Adriano já havia conquistado certa distância, quando avistou uma viatura de polícia e precisou diminuir a velocidade, evitando, assim, chamar-lhe a atenção. Sua vítima transformara-se agora em algoz e alcançara-o, atirando em sua direção e forçando-o a empreender uma fuga pela contramão. Ainda assim, o outro carro alcançou-o novamente e, como chovia muito, o veículo do ladrão acabou derrapando e girando em uma curva, momento em que o perseguidor aproveitou para encostar ao lado de seu carro e efetuar mais tiros.

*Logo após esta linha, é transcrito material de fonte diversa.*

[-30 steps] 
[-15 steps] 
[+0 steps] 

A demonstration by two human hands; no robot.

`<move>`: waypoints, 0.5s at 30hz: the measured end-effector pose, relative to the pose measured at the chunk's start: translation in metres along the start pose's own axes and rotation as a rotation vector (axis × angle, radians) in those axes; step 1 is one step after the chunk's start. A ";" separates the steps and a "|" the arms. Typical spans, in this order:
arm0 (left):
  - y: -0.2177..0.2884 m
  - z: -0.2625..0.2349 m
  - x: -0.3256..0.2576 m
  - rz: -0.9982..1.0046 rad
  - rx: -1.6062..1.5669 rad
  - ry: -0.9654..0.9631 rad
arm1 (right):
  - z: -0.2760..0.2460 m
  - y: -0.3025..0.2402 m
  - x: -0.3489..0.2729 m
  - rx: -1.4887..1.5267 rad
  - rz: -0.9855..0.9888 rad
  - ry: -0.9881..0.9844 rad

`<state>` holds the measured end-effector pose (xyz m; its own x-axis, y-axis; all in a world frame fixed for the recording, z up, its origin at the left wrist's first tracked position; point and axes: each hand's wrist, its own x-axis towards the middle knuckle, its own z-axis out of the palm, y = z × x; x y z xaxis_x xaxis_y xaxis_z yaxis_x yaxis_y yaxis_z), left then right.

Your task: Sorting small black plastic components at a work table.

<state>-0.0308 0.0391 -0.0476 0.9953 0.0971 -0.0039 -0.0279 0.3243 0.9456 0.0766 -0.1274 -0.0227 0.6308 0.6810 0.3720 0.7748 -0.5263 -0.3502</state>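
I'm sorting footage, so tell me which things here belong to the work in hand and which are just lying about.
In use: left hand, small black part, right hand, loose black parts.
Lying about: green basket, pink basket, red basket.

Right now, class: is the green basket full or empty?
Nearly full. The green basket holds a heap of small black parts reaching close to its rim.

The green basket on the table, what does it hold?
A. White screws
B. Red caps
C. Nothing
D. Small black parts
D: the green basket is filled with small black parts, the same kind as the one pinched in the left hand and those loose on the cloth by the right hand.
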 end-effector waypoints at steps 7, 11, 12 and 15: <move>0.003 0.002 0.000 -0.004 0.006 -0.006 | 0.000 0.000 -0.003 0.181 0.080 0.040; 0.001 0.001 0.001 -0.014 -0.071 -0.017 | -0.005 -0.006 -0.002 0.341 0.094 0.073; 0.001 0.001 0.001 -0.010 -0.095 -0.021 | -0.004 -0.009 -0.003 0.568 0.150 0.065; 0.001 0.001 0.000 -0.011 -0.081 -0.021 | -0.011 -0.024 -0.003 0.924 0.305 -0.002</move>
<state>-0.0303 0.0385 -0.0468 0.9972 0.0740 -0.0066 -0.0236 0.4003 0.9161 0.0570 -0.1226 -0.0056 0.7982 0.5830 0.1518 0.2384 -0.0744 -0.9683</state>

Adriano foi alvejado por um dos disparos, mas acabou conseguindo fugir e chegar vivo à sua casa. Mas que casa? Ele fora expulso do morro e não podia mais aparecer por lá. Também não podia dar entrada em um hospital e nem viajar para outro município esvaindo-se em sangue, com uma bala alojada em seu braço, em um carro perfurado por balas. Não havia outro jeito senão furar a proibição de voltar para o morro e buscar a ajuda de Tia Zuleica, a enfermeira que sempre tratara dos ferimentos de bandidos locais.

Ela limpou a ferida, fez um curativo e disse que não poderia retirar imediatamente a bala. Seria preciso esperar que a ferida desinflamasse e cicatrizasse para que ela então pudesse abrir novamente com um bisturi e fazer a extração. Mas havia outros problemas urgentes a resolver. Adriano não poderia estar no morro. Logo, a caminho de sua casa, onde pretendia descansar um pouco antes de partir, deixou um recado com a esposa de um dos chefes, explicando o que tinha acontecido. Era preciso deixar claro que não se tratava de um abuso, que ele tinha vindo apenas se tratar e iria embora de lá no mesmo dia.

141 Cerca de uma hora depois, vieram trazer-lhe um aparelho telefônico para que falasse com um dos patrões, mas quem ligou não foi nenhum deles e sim Roberto, que era o responsável de uma das bocas. Este foi bem duro ao telefone, alegando que não poderiam acolhê-lo no morro e que era imperativo que Adriano partisse o quanto antes.

Humildemente, este argumentou:

Assim que eu cheguei, eu mandei logo um recado pro [chefe] para ele saber que eu não to de abuso não. Eu fui baleado. Quase arrancaram o meu braço.

Já ensanguentei a minha casa toda. Só vim mesmo para me cuidar com a [Tia Zuleica], to esperando ela comprar uns materiais que estavam faltando pro meu curativo, vou passar lá de novo e meter o pé. Eu amo vocês, to morrendo de saudades de todo mundo, mas eu entendo que eu exagerei mesmo e que, por isso, o certo é eu ficar mesmo afastado.

Roberto perguntou pelo carro com que ele chegara à favela e Adriano esclareceu não ser este o da vítima que o baleara, dizendo ainda ter pedido a um dos rapazes da boca para jogá-lo fora. Antes de desligar, ele disse: “Eu vou até ver essa parada agora e checar se jogaram mesmo o carro fora.” Como era mentira sua – ele não tinha pedido a ninguém para dispensar o bode –, Adriano juntou uma pequena muda de roupas e foi logo buscar o veículo – totalmente perfurado e com um vidro quebrado – para jogá-lo fora por conta própria e ir logo embora, antes que algo de ainda pior lhe acontecesse.

Ele deixou o veículo em frente a um estabelecimento comercial da rua principal de onde saem os acessos à favela e desceu a rua a pé, escondendo o seu braço ensanguentado por debaixo de um casaco. Pegou um taxi até a rodoviária e, depois, mais dois ônibus e, finalmente, conseguiu chegar à casa de seus parentes, em outro município.

Pensamos todos que ele finalmente tomaria jeito, mas nem assim Adriano sossegou. Mal a sua ferida cicatrizou e ele voltou a praticar furtos de veículos populares com a utilização da micha. Cerca de três semanas após ter sido baleado, Adriano foi preso em flagrante enquanto, baleado e desarmado, furtava um carro em frente à residência do proprietário. Ele chegou a conseguir fugir com o veículo, mas os policiais atiraram nos pneus, impedindo-o de prosseguir.